TASK DESCRIPTION:
The whole listing that follows, pictures excepted, should be printed again exactly as given.

DATASET SECTION:
<<<<
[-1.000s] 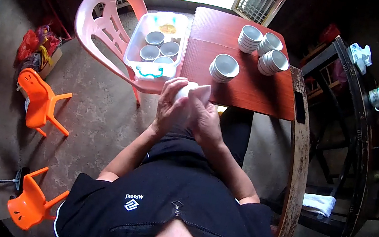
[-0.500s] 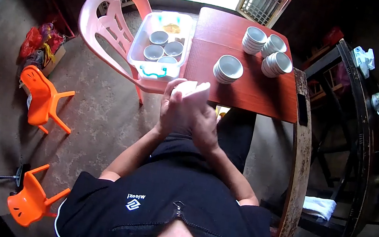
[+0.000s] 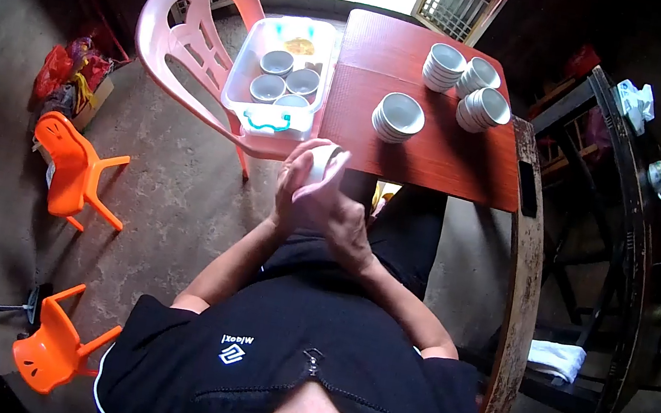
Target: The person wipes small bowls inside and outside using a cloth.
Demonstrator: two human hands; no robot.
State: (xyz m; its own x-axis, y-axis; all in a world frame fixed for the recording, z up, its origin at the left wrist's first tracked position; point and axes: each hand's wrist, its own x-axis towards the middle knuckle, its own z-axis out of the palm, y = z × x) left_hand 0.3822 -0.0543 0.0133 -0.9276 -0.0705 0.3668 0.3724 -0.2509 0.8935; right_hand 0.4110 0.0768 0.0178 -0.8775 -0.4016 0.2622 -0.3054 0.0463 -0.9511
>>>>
ANSWER SPACE:
[-1.000s] 
[-0.500s] 
[+0.000s] 
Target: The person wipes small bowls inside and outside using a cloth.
Demonstrator: two human hands; no robot.
State: (xyz m; its own x-axis, y-axis; all in a world frame fixed for the recording, z up, its origin at the left wrist's first tracked position; point and axes: each hand's wrist, its own x-axis towards the middle knuckle, its own z-axis out of the palm, y = z × x) left_hand 0.3822 -0.0543 0.0133 -0.9276 -0.0705 0.3668 0.3724 -0.2509 0.8935; right_hand 0.4110 0.0768 0.0178 -0.8775 -0.4016 0.2622 -0.3054 0.0463 -0.9511

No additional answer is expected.